What is sun damage and what causes sun damage?
- Many people love to lounge in Australia’s sunshine. However, Australia is a country where the ozone layer has greatly depleted, increasing the intensity of the sun’s rays and in turn, the risk of sun damage.
- The sun emits ultraviolet radiation (UV). This causes DNA damage and inflammation in the skin. This can put you at risk for wrinkles, sunburn, freckles, keratoses, age spots (solar lentigines), and even skin cancer.
What are the symptoms of sun damage?
- Sunburns affect the outer layer of your skin. Sunburnt skin feels hot to touch, looks red and is usually painful. Often there are distinct lines between burn and protected skin. Peeling occurs whilst the skin heals. In severe sunburn, blisters can occur. If you have dizziness or fever, you should see a doctor. Recurrent sunburns increases the risk of skin cancers, in particular, melanoma.
- Lentigines (liver spots or age spots) are discolored patches of different sizes, usually tan to light brown-coloured. The spots might look like extra-large freckles, which tend to get darker and show up more often with age. They occur most commonly on the back of the hands, arms and face.
- Actinic keratoses (or solar keratoses) appear as raised bumps and rough slightly scaly patches that feel like sandpaper. They usually show up on your face, scalp, ears, neck, arms, and hands and tend to have a pink to red tint. They may itch or be slightly tender. With time, some actinic keratoses can accumulate enough DNA damage to turn into skin cancer.
- Actinic cheilitis is a form of actinic keratosis that can cause scaly spots, dryness and cracking, or swelling on the lower lip. The sharp border-line between your lip and skin may also disappear.

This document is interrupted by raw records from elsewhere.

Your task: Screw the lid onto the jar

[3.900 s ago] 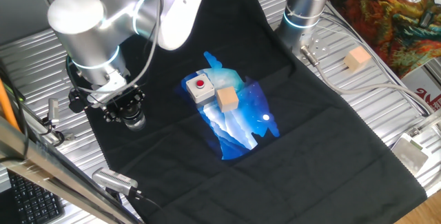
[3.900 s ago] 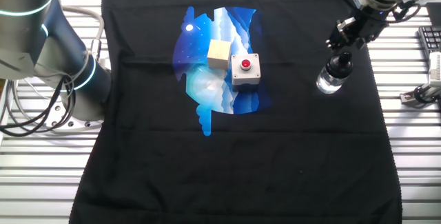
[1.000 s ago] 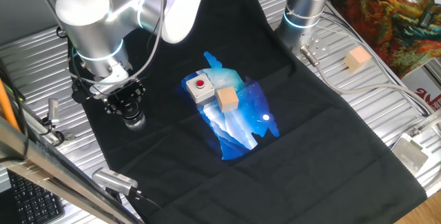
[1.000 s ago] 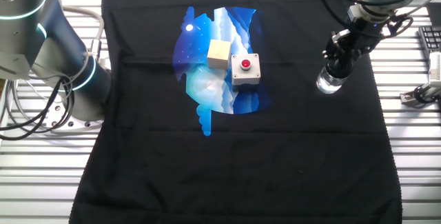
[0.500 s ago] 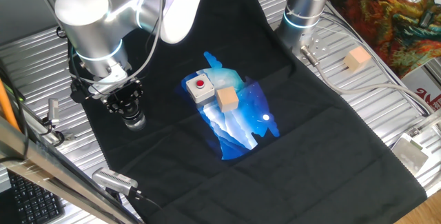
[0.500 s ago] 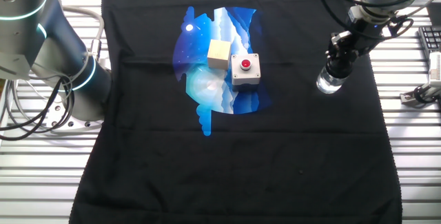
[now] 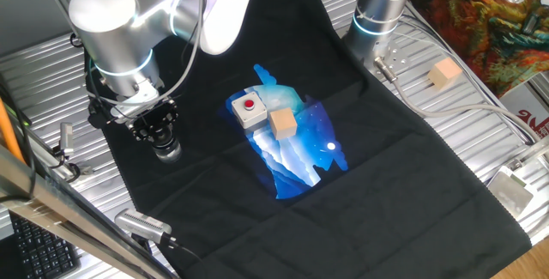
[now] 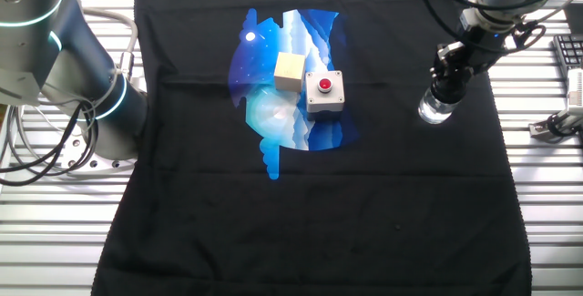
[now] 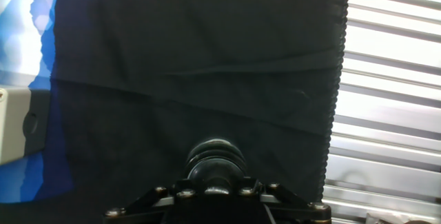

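The jar (image 7: 170, 151) is a small clear glass cylinder standing upright on the black cloth near its edge, also seen in the other fixed view (image 8: 434, 110). The black lid (image 9: 216, 160) sits on top of the jar, directly under the hand. My gripper (image 7: 159, 133) (image 8: 447, 80) points straight down and is shut on the lid, its dark fingers on either side of it. In the hand view the lid's rounded top fills the space between the fingers, and the jar's glass is hidden beneath it.
A grey box with a red button (image 7: 249, 109) (image 8: 323, 92) and a tan wooden cube (image 7: 282, 124) (image 8: 290, 70) sit on the blue printed patch mid-cloth. A second cube (image 7: 444, 73) lies on the metal slats. Another arm's base (image 7: 377, 13) stands at the far side. The cloth's edge (image 9: 337, 79) runs close by.
Since 3.9 s ago the wrist has turned about the jar's axis with the lid held. Over the last second I see almost no movement.
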Action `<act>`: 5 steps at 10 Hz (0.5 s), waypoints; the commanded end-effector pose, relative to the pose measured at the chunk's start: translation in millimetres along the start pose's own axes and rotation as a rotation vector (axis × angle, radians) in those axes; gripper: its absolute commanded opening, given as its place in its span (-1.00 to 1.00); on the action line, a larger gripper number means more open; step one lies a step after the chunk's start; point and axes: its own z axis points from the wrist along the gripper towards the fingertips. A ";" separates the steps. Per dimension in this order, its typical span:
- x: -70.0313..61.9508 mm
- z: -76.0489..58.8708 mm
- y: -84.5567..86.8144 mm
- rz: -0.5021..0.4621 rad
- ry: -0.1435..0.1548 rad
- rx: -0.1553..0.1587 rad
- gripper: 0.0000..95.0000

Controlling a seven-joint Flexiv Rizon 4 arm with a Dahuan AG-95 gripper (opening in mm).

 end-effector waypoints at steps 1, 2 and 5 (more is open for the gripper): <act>-0.1 -0.2 0.2 0.003 -0.001 0.000 -0.20; -0.1 -0.2 0.2 0.004 -0.001 0.000 -0.20; -0.1 -0.2 0.2 0.008 -0.001 0.002 -0.60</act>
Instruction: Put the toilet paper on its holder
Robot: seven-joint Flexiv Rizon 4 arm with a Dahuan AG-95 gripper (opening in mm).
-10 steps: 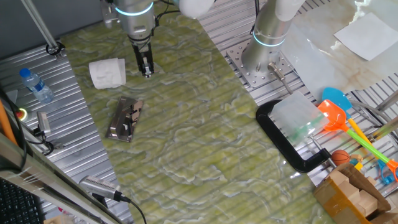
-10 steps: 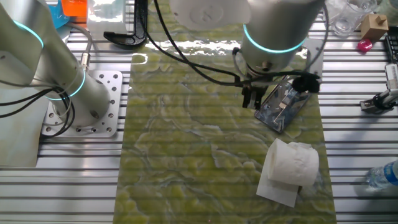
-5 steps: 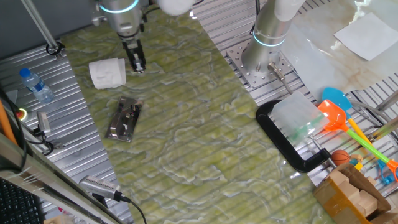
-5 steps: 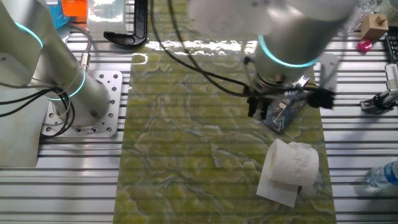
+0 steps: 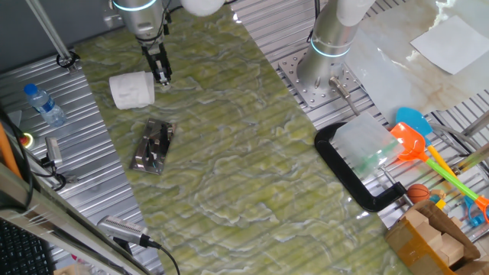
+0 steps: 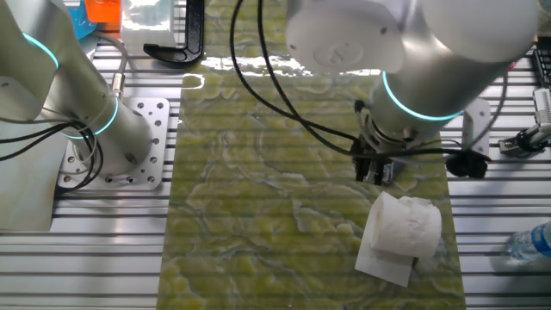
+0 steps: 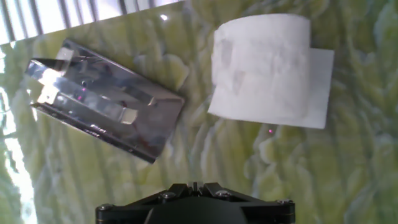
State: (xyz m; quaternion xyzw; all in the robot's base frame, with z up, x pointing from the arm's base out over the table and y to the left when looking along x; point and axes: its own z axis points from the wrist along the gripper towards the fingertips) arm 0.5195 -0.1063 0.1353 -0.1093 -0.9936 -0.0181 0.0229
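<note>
The toilet paper (image 5: 131, 89) is a white roll lying on its side on the green mat, with a loose sheet under it (image 6: 403, 226). In the hand view the toilet paper (image 7: 261, 65) is at the upper right. The holder (image 5: 154, 146), a shiny metal plate with a bracket along its middle, lies flat on the mat a little apart from the roll; in the hand view the holder (image 7: 106, 99) is at the upper left. My gripper (image 5: 162, 76) hovers just beside the roll, shut and holding nothing (image 6: 374, 176) (image 7: 194, 185). The arm hides most of the holder in the other fixed view.
A big black C-shaped clamp (image 5: 348, 179) lies at the mat's right edge. The second arm's base (image 5: 325, 76) stands behind it. A water bottle (image 5: 42, 103) lies on the metal slats left of the roll. Colourful toys (image 5: 416, 141) crowd the far right.
My gripper has travelled from above the holder towards the toilet paper and now hangs beside the roll. The roll and holder have not moved.
</note>
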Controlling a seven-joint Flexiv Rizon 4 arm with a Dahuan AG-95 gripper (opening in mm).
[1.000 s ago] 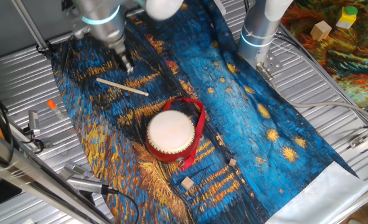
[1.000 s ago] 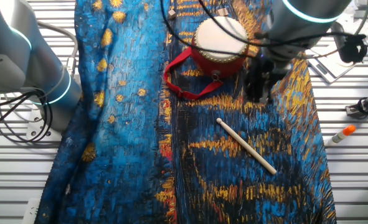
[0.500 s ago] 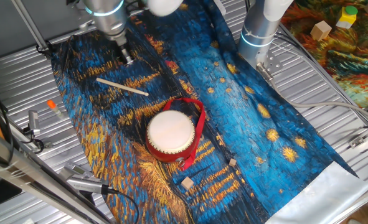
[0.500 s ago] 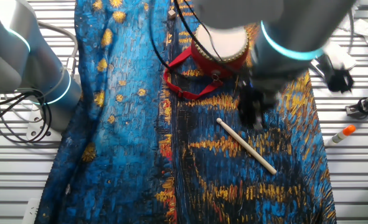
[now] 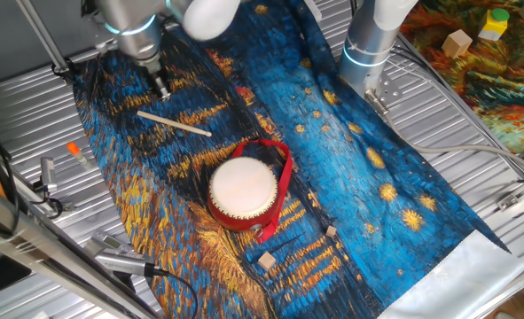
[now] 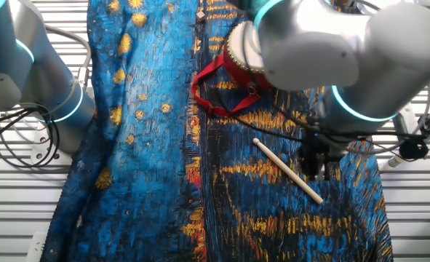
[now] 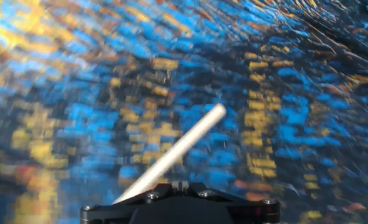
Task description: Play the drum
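One fixed view | tool points down (above stick) | empty

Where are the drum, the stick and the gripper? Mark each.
drum [image 5: 242, 188]: one fixed view, middle of the cream skin.
stick [image 6: 288, 171]: the other fixed view, mid-shaft.
gripper [image 5: 161, 89]: one fixed view, at the fingertips above the cloth.

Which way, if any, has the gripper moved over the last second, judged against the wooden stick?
Yes. The gripper has moved away from the drum toward the far end of the stick, which has stayed put on the cloth.
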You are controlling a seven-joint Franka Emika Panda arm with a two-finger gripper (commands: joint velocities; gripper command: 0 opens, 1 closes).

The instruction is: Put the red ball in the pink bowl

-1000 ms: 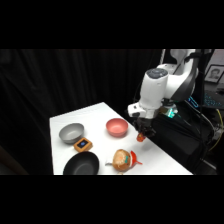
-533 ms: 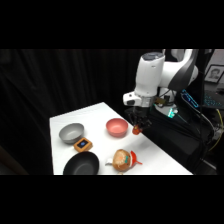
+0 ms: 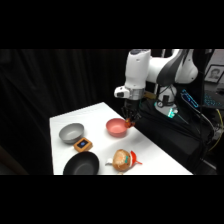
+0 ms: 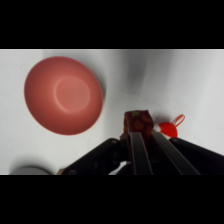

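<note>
The pink bowl (image 3: 116, 128) stands on the white table, toward its back. In the wrist view the pink bowl (image 4: 64, 95) fills the left and shows an empty salmon inside. My gripper (image 3: 130, 119) hangs just above the bowl's right rim, shut on the small red ball (image 3: 131, 123). From the wrist, the ball (image 4: 137, 118) sits dark red between the two fingers of the gripper (image 4: 138, 128), over white table just right of the bowl.
A grey bowl (image 3: 71, 132) stands at the table's left, with a small orange-and-blue block (image 3: 83, 144) in front of it. A black bowl (image 3: 80, 164) and a tan round object with a red piece (image 3: 122, 159) sit near the front edge. The red piece (image 4: 170, 130) also shows beside the fingers.
The arm has carried the ball leftward across the table, from over the spot behind the tan object to the pink bowl's right rim.
</note>
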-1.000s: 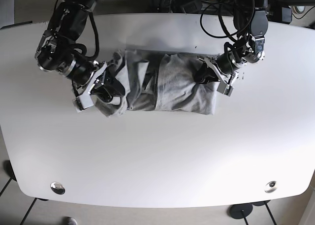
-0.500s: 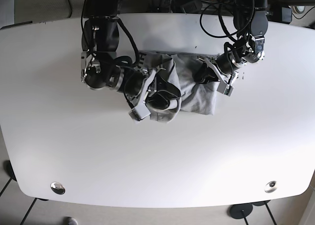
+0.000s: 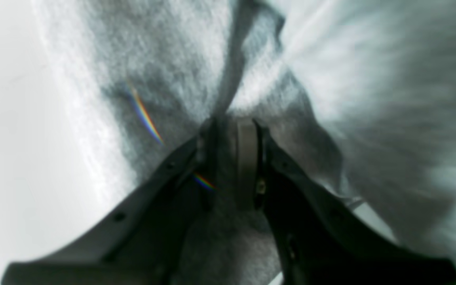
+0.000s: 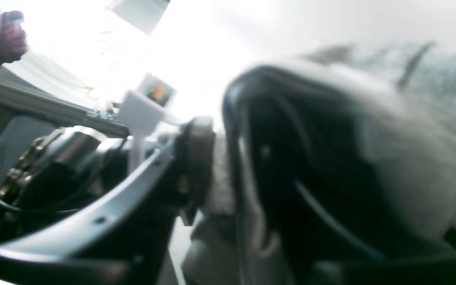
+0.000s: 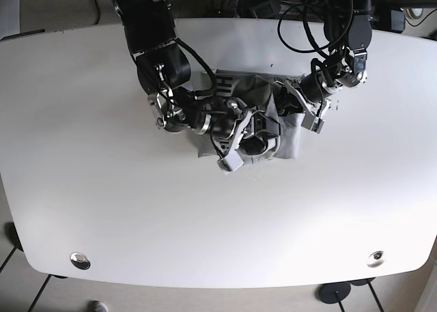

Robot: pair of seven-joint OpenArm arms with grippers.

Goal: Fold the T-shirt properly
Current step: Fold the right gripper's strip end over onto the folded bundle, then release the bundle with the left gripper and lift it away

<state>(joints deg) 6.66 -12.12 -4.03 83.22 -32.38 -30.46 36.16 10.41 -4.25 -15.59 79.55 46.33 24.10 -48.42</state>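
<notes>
The grey T-shirt lies bunched at the back middle of the white table. My right gripper is shut on a fold of the T-shirt and holds it over the shirt's right half, close to my left gripper. The right wrist view is blurred but shows grey cloth pinched at the right gripper. My left gripper rests at the shirt's right edge. In the left wrist view its fingers are shut on a ridge of the T-shirt.
Cables and dark equipment lie beyond the table's back edge. Two round metal fittings sit in the table near its front corners. The two arms are close together over the shirt.
My right gripper has carried the shirt's left side across to the right, over the rest of the shirt. My left gripper has stayed in place, still pinching the right edge.
</notes>
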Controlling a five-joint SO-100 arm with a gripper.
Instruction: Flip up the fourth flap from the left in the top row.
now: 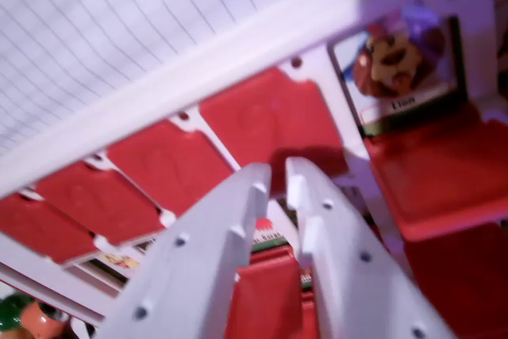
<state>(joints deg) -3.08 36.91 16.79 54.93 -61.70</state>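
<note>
White plastic gripper (278,184), its jaws nearly together and holding nothing, points at the near edge of the flat red plastic flap (266,121) just past its tips.

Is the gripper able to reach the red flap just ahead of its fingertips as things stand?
Probably yes. The gripper points at the red flap lying flat in the top row, with nothing between them. Its jaws stand slightly apart and hold nothing.

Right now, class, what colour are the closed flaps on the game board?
Red: the flaps lying flat along the board's white frame are red, seen in the wrist view.
</note>
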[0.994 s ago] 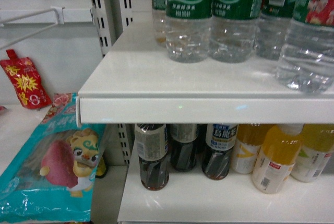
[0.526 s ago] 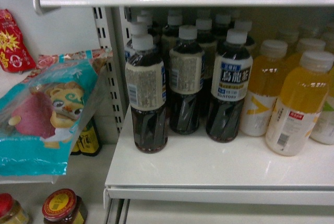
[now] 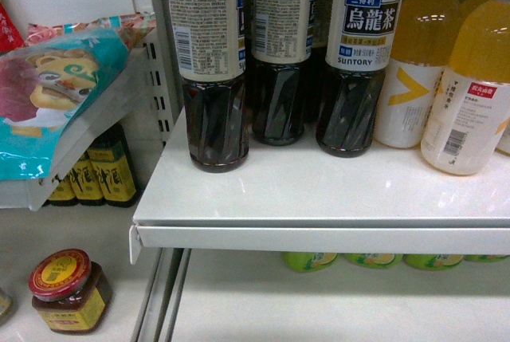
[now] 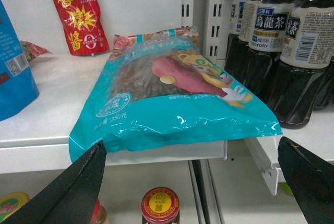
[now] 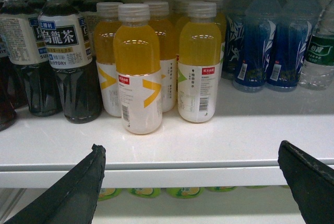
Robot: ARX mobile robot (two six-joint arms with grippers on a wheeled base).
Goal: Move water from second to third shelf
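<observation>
One water bottle (image 5: 319,57), clear with a green label, shows only in the right wrist view, cut off at the far right of the shelf beside blue bottles (image 5: 266,41). No water shows in the head view. My right gripper (image 5: 190,146) is open and empty, hanging in front of the white shelf edge (image 5: 209,174), well left of and below that bottle. My left gripper (image 4: 190,145) is open too, with nothing between its fingers, below the front of a teal snack bag (image 4: 167,98). Neither gripper appears in the head view.
Dark tea bottles (image 3: 362,55) and yellow drink bottles (image 3: 470,79) fill the white shelf (image 3: 319,198). Green caps (image 3: 370,260) show on the shelf below. To the left are the teal bag (image 3: 56,95), a red-lidded jar (image 3: 68,290) and a red sauce pouch (image 4: 78,18).
The head view has dropped from the shelf of green-labelled water bottles to the tea and yellow drink shelf. The water bottles have left the top of the view.
</observation>
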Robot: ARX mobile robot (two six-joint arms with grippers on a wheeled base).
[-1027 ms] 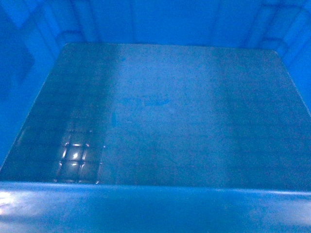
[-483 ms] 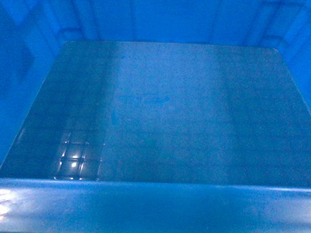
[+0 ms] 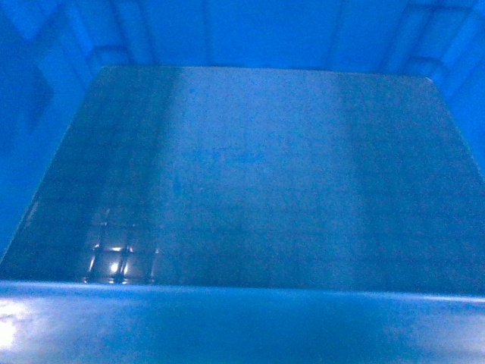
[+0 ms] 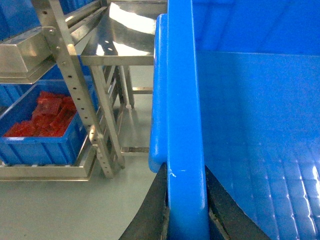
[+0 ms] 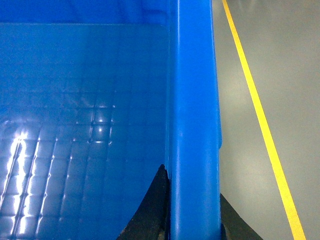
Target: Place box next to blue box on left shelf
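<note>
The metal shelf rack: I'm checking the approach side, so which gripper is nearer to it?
Left. The left gripper clamps the box rim on the side where the metal shelf rack stands just beyond. The right gripper grips the opposite rim, beside open floor with a yellow line.

Left gripper (image 4: 186,210): black fingers (image 4: 155,210) clamped either side of the thick rim of the large blue plastic crate (image 4: 182,90). Faint square grid on crate floor, lower right. Left of it, steel rack with perforated upright (image 4: 75,85). Its low tier holds a smaller blue plastic bin (image 4: 47,147) of red items (image 4: 42,115). Grey floor (image 4: 65,210).
</note>
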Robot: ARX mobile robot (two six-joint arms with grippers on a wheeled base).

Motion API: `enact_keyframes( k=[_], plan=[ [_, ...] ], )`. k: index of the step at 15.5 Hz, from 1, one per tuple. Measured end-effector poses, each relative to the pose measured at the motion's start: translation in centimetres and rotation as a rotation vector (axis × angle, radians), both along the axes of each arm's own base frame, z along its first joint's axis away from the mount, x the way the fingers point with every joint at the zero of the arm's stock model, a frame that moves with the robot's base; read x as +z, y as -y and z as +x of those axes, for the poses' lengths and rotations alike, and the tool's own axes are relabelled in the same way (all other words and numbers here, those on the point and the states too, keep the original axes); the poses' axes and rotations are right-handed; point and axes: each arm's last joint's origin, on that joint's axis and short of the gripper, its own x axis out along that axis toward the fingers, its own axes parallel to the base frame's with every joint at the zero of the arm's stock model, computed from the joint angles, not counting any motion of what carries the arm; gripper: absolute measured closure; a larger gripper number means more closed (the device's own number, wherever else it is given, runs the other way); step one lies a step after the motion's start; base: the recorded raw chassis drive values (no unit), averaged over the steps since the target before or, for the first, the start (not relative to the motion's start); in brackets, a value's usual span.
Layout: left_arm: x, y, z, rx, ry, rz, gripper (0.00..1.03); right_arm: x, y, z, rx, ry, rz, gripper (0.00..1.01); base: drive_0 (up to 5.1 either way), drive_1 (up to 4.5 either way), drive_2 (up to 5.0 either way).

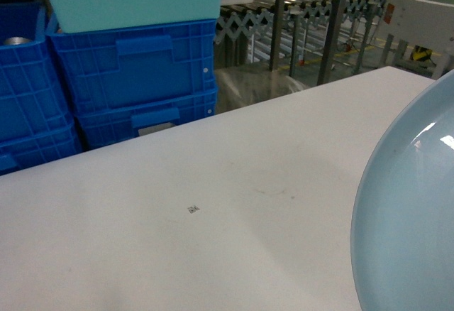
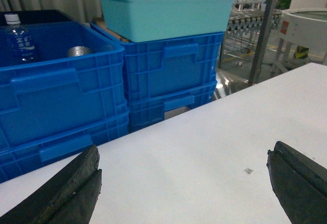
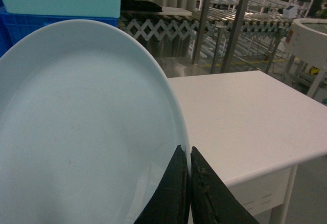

- Wrinkles are also a result of sun damage. UV radiation damages collagen and elastin. This also causes thinning of the skin in the long-term.
How can you avoid sun damage?
- Anyone who spends time outdoors should always wear to use sunscreen and apply it often. It should be used every day all year round, but especially when the SunSmart index is over 3.
- Try to avoid the sun in the middle of the day when the ultraviolet rays are strongest during this time (from about 10 am to 3pm)
- Cover up with protective clothing such as sunglasses, hats, long sleeves when you do go outdoors, especially for long periods in the middle of the day
- Use a sunblock on your lips
How do I properly apply and choose sunscreen?
- There are two types of sunscreen including chemical (organic) and physical (inorganic), and both protect you from sun damage. * Chemical sunscreens need time to be absorbed into the skin to work and tend to be easier to rub in. They should be applied 30 minutes before going outdoors and are good for those who are swimming and need a water-resistant formulation.
- Physical sunblock tends to be less irritating and better for sensitive skin but can be more difficult to blend in.
- Physical sunscreens are harder to rub in, take effect immediately and can be applied right before sun exposure.
- Whichever option you choose, choose the sunscreen with a sun protection factor (SPF) of at least 30 and a water-resistant option is recommended.
- Usually, moisturiser would be applied under the sunscreen, but if you have a thicker moisturiser, it may be easier to apply your sunscreen first, or wait 15 minutes to apply it.
- Use about one teaspoon per limb to cover your entire body and a 20 cent piece for the face. Don’t miss the back of the ears, the neck, the tops of the hands and feet, and the part line of the scalp. To cover an average adult adequately, approximately 30ml (1 shot glass) of sunscreen is needed.
- Sunscreens become ineffective when exposed to sunlight for a long time. It is important to reapply sunscreen every 60 minutes and check the expiration date.
What is the treatment for sun damage?
To get some relief from pain after sunburn:
- Apply wet cloth to your injured skin, take a cool shower, or mist the area with sprays of cool water.
- Apply a bland moisturiser with care.
- If your discomfort lasts more than 48 hours, you have blisters, or you have a large area of skin involved, please see your doctor.
Treatment for sun-damaged skin depends on the type of sun damage that is present. Treatments can include: over-the-counter creams, prescription creams, cryotherapy, chemical peels and laser treatments.